Graham Sutherland was born in London. He was apprenticed as an engineer before studying engraving at Goldsmiths College in London. From 1928-32 he taught etching, engraving and book illustration. His real development as a painter dates from the mid 1930s, when he visited Pembrokeshire in the Welsh border country, and began a series of paintings based on landscape and natural forms. In 'moments of vision' he felt that things were taking on a life of their own, and undergoing a metamorphosis from a static, fixed shape, to an undefined, indeterminate form. In his own words, he was fascinated by the 'whole problem of the tensions produced by the power of growth'.
He was appointed an Official War Artist in 1940. The subjects roused by the war - armament factories, shattered masonry, underground mines - all confirm Sutherland in his instinct for a cruel, unapprehending world, and he chose a palette of intense, cold colours to reinforce this impression. After the war, he concentrated on images which made this impression even more forceful, in particular the thorn tree, an obsessive symbol of cruelty.
From the mid 1950s he spent at least half of each year in France, increasingly establishing a reputation as a portrait, as well as landscape, painter.

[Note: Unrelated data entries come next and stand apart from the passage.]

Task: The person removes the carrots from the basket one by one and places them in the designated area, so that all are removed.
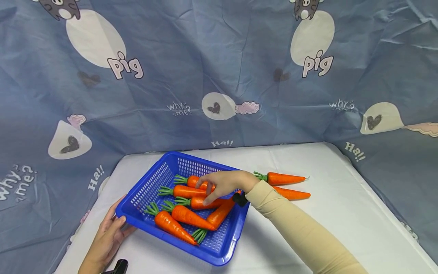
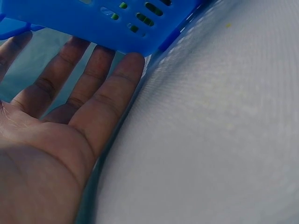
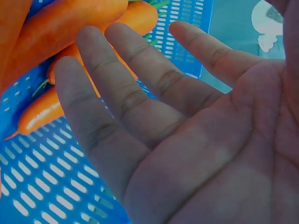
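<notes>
A blue plastic basket point(image 1: 181, 247) with slotted walls stands on the table, turned at an angle, with several orange carrots point(image 1: 172, 227) inside. Their short green stems mostly point left. At its near left corner, my left hand point(image 1: 111, 236) holds the rim, the thumb against the front and the fingers along the side. The left wrist view shows the fingers of this hand point(image 2: 60, 126) touching the basket's lower edge. Over the carrots hovers my right hand point(image 1: 222, 182), fingers spread and loosely bent. Its palm point(image 3: 201, 154) holds nothing in the right wrist view.
To the right of the basket lie two more carrots, an upper carrot point(image 1: 285, 178) and a lower carrot point(image 1: 294, 194) partly hidden by my right forearm. A white cloth point(image 1: 342, 213) covers the table. Blue printed fabric point(image 1: 219, 68) hangs behind and at both sides.
</notes>
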A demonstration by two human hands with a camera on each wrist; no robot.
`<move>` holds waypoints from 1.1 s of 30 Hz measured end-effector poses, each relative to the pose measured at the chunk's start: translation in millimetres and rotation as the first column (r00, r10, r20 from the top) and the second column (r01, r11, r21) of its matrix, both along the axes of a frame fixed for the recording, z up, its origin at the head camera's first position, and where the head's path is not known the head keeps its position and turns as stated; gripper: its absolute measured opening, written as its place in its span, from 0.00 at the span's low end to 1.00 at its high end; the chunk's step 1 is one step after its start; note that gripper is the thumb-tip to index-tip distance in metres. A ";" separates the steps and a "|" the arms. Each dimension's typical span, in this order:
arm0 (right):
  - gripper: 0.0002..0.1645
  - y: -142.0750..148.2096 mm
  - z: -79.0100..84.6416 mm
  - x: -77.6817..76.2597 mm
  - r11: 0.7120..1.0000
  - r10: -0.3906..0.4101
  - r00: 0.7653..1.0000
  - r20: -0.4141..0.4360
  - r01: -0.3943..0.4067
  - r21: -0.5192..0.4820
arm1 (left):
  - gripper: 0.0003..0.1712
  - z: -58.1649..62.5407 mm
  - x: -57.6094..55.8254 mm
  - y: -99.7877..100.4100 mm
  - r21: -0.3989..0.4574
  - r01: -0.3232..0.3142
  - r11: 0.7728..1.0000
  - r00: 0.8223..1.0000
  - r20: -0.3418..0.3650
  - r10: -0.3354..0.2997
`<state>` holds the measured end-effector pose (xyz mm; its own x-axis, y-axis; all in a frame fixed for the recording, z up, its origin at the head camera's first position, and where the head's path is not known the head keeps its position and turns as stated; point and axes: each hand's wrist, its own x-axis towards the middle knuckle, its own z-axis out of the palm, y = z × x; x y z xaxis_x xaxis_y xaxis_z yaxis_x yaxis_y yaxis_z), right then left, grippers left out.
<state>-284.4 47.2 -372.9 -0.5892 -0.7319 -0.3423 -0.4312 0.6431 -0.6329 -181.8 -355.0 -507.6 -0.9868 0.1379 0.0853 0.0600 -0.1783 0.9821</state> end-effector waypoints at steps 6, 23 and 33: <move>0.39 -5.5 -6.5 1.0 1.000 0.018 1.000 0.000 -0.018 0.010 | 0.33 -0.4 -1.2 0.2 0.010 0.003 1.000 1.000 -0.006 -0.003; 0.38 -26.0 -12.9 13.2 0.999 0.031 0.997 0.066 -0.032 0.024 | 0.33 -2.6 1.7 -2.7 0.015 0.040 0.999 0.999 -0.030 -0.039; 0.39 -34.6 -14.6 18.3 0.997 0.070 0.997 0.039 -0.071 0.030 | 0.33 -1.1 -0.5 -1.5 0.017 0.032 0.999 0.999 -0.013 -0.031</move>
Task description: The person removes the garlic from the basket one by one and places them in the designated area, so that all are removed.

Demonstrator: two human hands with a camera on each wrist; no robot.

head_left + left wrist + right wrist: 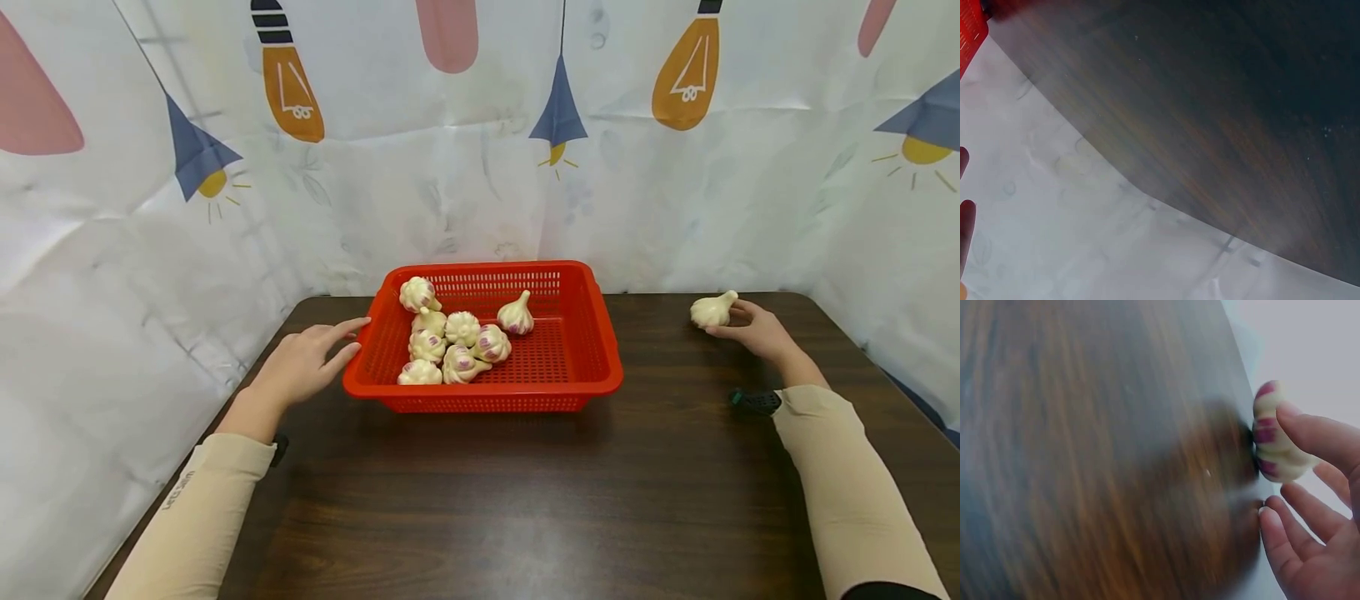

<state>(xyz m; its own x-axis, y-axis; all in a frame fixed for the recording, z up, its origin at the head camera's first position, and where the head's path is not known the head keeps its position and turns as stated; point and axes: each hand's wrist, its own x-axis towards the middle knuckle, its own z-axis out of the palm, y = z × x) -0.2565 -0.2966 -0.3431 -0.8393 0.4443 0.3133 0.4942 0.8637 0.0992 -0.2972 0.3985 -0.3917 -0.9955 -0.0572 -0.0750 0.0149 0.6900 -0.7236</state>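
Observation:
At the far right of the table my right hand (759,332) holds a garlic bulb (711,310) between thumb and fingers. Up close in the right wrist view, the thumb lies over this cream and purple garlic bulb (1272,440), with the other fingers spread around and below it. My left hand (298,362) has its fingers loosely extended, fingertips right at the left rim of a red plastic basket (487,389). Several garlic bulbs (462,329) sit inside, mostly in the left half. Only the fingertips of the left hand show in the left wrist view.
A dark brown wooden table (487,500) carries the basket near its back edge. Behind and beside it hangs a white curtain (420,192) printed with lamps and bulbs. The table's cut corner (1141,187) shows in the left wrist view.

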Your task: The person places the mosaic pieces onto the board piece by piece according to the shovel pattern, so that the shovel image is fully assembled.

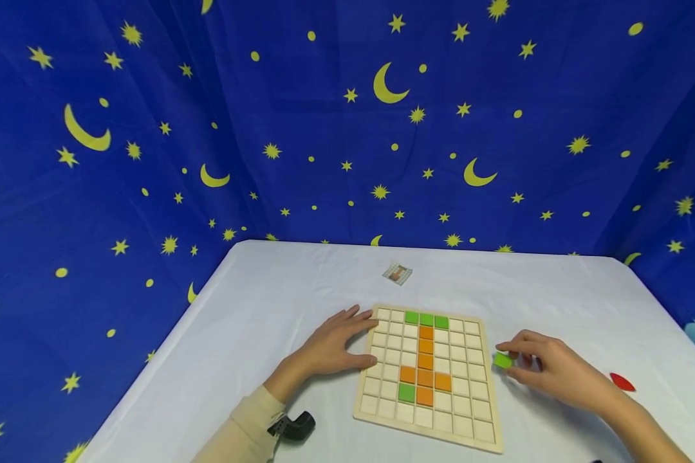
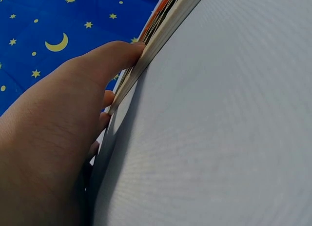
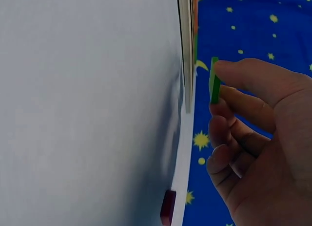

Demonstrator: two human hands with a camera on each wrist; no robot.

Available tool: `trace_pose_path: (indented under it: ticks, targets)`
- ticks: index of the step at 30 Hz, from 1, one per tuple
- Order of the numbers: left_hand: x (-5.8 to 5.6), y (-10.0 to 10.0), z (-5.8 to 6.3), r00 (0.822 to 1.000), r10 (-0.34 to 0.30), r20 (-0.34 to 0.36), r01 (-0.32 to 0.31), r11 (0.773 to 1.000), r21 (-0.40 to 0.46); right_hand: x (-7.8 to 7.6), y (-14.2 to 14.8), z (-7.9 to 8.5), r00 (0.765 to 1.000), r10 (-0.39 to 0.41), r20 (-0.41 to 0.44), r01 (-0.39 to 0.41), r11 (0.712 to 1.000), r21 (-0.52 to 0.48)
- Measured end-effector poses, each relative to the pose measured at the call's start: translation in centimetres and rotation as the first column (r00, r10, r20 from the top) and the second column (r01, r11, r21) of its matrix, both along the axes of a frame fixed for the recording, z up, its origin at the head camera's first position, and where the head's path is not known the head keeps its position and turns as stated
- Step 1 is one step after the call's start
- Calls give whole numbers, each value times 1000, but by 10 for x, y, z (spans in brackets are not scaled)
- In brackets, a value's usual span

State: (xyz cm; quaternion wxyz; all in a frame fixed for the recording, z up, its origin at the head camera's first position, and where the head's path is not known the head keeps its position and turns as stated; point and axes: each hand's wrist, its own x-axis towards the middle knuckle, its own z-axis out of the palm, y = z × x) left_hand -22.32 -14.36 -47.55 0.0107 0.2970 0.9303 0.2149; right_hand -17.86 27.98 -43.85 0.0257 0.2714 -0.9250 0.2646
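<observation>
Head view: your right hand pinches a green square tile beside the pale wooden gridded board, at three o'clock; your spread left hand touches nine o'clock — likely placing, next calling for alignment.

From here I see a blue backdrop with yellow moons and stars, white tablecloth, cream grid board with orange tiles, green tiles, and, right, a lime-green tile and red piece.
</observation>
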Motion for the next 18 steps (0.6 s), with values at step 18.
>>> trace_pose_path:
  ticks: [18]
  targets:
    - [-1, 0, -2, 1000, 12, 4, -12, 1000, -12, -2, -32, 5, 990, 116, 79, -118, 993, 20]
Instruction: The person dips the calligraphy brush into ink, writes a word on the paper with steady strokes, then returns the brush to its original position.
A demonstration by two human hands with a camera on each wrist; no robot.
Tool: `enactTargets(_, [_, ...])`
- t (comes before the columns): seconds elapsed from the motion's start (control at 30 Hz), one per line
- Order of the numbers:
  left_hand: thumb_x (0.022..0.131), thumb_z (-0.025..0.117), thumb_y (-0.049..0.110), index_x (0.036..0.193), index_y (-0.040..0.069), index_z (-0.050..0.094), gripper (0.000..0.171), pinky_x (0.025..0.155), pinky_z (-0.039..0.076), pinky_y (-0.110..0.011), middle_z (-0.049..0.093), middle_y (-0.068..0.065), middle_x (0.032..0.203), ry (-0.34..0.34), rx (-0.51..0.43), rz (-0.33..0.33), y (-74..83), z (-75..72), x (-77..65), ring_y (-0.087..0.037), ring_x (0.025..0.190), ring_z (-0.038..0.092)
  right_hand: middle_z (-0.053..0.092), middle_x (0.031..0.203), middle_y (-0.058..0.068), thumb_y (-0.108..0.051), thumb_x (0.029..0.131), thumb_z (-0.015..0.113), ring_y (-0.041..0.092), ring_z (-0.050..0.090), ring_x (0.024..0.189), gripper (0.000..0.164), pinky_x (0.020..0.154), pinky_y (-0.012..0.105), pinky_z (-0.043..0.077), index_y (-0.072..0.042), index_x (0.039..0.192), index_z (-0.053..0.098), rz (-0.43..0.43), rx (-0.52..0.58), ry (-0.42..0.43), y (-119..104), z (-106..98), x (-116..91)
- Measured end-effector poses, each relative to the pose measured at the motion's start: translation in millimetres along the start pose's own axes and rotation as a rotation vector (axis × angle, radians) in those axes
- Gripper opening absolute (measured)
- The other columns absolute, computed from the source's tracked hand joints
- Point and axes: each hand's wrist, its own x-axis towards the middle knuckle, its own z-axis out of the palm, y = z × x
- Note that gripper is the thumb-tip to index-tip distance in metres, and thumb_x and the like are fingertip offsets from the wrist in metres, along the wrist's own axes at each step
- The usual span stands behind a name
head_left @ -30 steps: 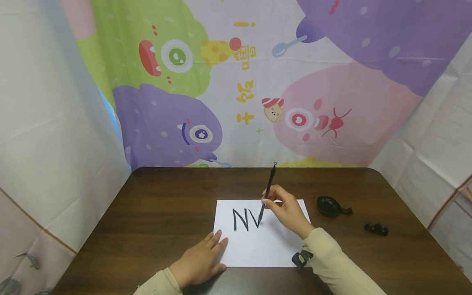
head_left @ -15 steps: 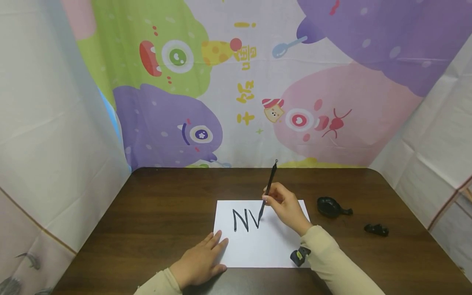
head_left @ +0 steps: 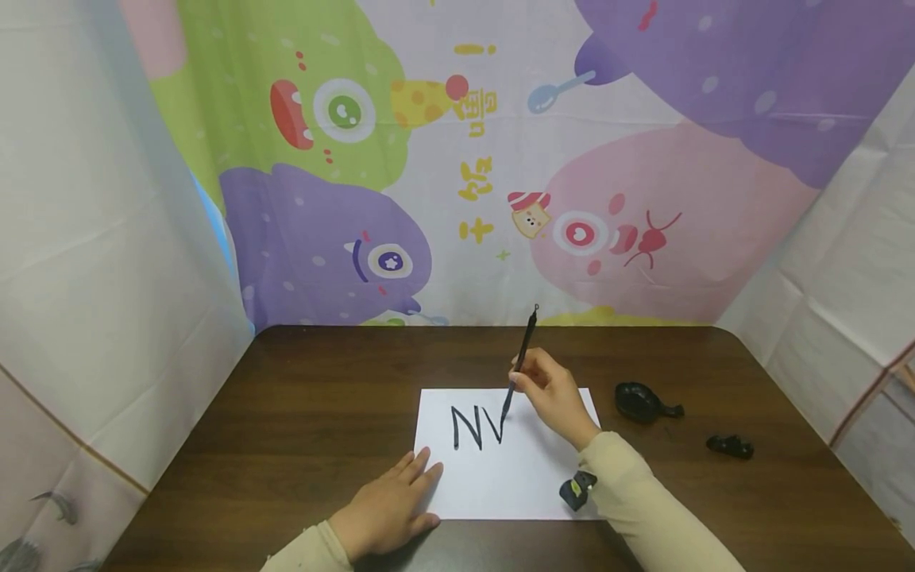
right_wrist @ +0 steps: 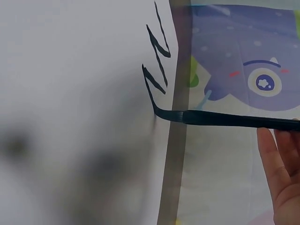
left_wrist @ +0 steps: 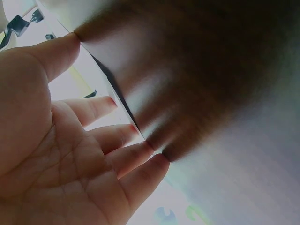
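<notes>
My right hand (head_left: pixel 554 393) pinches a black writing brush (head_left: pixel 525 342) with a small loop at its top end. Its bristle tip bends against the white paper (head_left: pixel 515 488), as the right wrist view of the brush (right_wrist: pixel 220 118) shows. Black strokes (head_left: pixel 477 427) on the sheet form an N and a V-like shape, whose right arm ends at the tip. At the sheet's lower left, my left hand (head_left: pixel 386 504) lies spread, fingertips over the paper's edge. In the left wrist view the left palm (left_wrist: pixel 79 150) is seen from below, fingertips touching the surface.
To the right of the paper, a black dish (head_left: pixel 636 401) with a stubby handle rests on the dark wooden table (head_left: pixel 307 413). A small black object (head_left: pixel 730 446), perhaps a brush rest, lies beyond it. A cartoon-printed cloth (head_left: pixel 472 278) hangs behind the table.
My right hand and the brush have moved slightly away from me, the tip travelling up the right arm of the V shape. My left hand stays where it was.
</notes>
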Motion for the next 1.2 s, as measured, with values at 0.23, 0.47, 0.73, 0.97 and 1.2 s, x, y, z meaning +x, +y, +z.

He designed the mural The Origins of the Land for the 1950 Festival of Britain and the vast tapestry Christ in Glory installed in Coventry Cathedral in 1962. He had an enormous impact on the next generation of artists in England. Labelled a Neo-Romantic, Sutherland belonged to no school but was regarded as a master in his own right. His work was shown at the 1952 Venice Biennale and at the 1955 Bienal de Säo Paulo.